Aim of the task >>
Each line of the data has to be retyped exactly as it is.
++++ Dataset extract
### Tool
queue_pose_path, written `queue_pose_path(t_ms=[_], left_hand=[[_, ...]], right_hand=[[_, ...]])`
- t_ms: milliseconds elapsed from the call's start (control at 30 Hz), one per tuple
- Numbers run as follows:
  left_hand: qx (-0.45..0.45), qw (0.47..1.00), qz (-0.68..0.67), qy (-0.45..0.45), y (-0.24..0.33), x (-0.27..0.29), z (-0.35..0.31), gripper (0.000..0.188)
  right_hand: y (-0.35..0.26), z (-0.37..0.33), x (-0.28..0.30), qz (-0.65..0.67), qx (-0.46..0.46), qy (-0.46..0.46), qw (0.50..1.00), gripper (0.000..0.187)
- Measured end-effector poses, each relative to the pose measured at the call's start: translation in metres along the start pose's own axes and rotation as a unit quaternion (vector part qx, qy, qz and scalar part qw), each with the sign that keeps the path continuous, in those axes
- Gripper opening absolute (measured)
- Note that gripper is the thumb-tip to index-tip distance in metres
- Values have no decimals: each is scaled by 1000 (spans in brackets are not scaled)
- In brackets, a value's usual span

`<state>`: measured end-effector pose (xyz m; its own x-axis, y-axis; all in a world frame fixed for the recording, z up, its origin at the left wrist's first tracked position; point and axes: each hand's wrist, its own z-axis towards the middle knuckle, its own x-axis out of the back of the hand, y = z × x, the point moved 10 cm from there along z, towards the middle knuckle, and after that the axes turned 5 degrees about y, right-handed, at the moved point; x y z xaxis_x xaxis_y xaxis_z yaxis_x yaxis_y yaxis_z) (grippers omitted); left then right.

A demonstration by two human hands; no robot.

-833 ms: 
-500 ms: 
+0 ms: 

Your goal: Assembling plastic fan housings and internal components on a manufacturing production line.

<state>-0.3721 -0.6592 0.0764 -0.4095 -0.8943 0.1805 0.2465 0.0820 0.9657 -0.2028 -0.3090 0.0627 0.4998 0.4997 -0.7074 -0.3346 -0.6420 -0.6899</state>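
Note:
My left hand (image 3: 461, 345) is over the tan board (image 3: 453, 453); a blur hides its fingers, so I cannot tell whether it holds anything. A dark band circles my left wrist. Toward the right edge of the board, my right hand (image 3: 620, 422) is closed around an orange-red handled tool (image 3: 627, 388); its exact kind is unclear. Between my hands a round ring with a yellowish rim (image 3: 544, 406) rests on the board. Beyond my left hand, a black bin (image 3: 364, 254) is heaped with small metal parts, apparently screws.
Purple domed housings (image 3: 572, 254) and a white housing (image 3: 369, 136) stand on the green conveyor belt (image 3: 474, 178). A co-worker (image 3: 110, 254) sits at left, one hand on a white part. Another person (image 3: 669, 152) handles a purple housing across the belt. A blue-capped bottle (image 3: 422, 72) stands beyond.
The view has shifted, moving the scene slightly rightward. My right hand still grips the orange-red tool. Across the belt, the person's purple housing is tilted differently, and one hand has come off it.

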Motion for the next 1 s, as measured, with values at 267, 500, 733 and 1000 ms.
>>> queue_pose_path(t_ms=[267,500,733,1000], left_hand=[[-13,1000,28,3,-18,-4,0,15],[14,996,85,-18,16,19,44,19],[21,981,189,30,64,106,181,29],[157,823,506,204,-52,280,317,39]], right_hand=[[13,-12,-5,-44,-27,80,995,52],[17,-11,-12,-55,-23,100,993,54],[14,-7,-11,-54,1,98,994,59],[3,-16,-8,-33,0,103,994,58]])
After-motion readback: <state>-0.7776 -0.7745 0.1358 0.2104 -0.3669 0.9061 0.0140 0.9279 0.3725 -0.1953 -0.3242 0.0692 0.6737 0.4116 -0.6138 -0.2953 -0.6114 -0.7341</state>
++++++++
Result >>
### Tool
queue_pose_path, written `queue_pose_path(t_ms=[_], left_hand=[[_, ...]], right_hand=[[_, ...]])`
- t_ms: milliseconds elapsed from the call's start (control at 30 Hz), one per tuple
- Numbers run as follows:
  left_hand: qx (-0.45..0.45), qw (0.47..1.00), qz (-0.68..0.67), qy (-0.45..0.45), y (-0.24..0.33), x (-0.27..0.29), z (-0.35..0.31), gripper (0.000..0.188)
  right_hand: y (-0.35..0.26), z (-0.37..0.33), x (-0.28..0.30), qz (-0.65..0.67), qx (-0.46..0.46), qy (-0.46..0.46), qw (0.50..1.00), gripper (0.000..0.187)
- Measured end-effector poses, each relative to the pose measured at the call's start: translation in metres along the start pose's own axes and rotation as a unit quaternion (vector part qx, qy, qz and scalar part qw), each with the sign that keeps the path continuous, in those axes
- Gripper opening absolute (measured)
- Note that gripper is the thumb-tip to index-tip distance in metres
- Values have no decimals: each is scaled by 1000 (spans in brackets are not scaled)
- In brackets, a value's usual span

`<state>`: measured end-effector pose (xyz m; its own x-axis, y-axis; all in a world frame fixed for the recording, z up, its origin at the left wrist's first tracked position; point and axes: each hand's wrist, its own z-axis towards the middle knuckle, its own x-axis out of the back of the hand, y = z × x, the point moved 10 cm from there along z, towards the middle knuckle, and after that the axes turned 5 degrees about y, right-handed, at the moved point; x y z xaxis_x xaxis_y xaxis_z yaxis_x yaxis_y yaxis_z) (grippers omitted); left then right.

A demonstration by two human hands; no robot.

-833 ms: 
-500 ms: 
+0 ms: 

Your goal: Assembling plastic fan housings and internal components on a manufacturing production line.

<state>-0.3721 -0.6592 0.0764 -0.4095 -0.8943 0.1805 0.2465 0.0820 0.9657 -0.2028 -0.3090 0.0627 0.4998 0.4997 -0.7074 -0.3346 -0.6420 -0.6899</state>
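Note:
My left hand (image 3: 461, 345) is over the tan board (image 3: 453, 453); a blur hides its fingers, so I cannot tell whether it holds anything. A dark band circles my left wrist. Toward the right edge of the board, my right hand (image 3: 620, 422) is closed around an orange-red handled tool (image 3: 627, 388); its exact kind is unclear. Between my hands a round ring with a yellowish rim (image 3: 544, 406) rests on the board. Beyond my left hand, a black bin (image 3: 364, 254) is heaped with small metal parts, apparently screws.
Purple domed housings (image 3: 572, 254) and a white housing (image 3: 369, 136) stand on the green conveyor belt (image 3: 474, 178). A co-worker (image 3: 110, 254) sits at left, one hand on a white part. Another person (image 3: 669, 152) handles a purple housing across the belt. A blue-capped bottle (image 3: 422, 72) stands beyond.
The view has shifted, moving the scene slightly rightward. My right hand still grips the orange-red tool. Across the belt, the person's purple housing is tilted differently, and one hand has come off it.
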
Motion for the next 1 s, as measured, with values at 267, 500, 733 and 1000 ms.
>>> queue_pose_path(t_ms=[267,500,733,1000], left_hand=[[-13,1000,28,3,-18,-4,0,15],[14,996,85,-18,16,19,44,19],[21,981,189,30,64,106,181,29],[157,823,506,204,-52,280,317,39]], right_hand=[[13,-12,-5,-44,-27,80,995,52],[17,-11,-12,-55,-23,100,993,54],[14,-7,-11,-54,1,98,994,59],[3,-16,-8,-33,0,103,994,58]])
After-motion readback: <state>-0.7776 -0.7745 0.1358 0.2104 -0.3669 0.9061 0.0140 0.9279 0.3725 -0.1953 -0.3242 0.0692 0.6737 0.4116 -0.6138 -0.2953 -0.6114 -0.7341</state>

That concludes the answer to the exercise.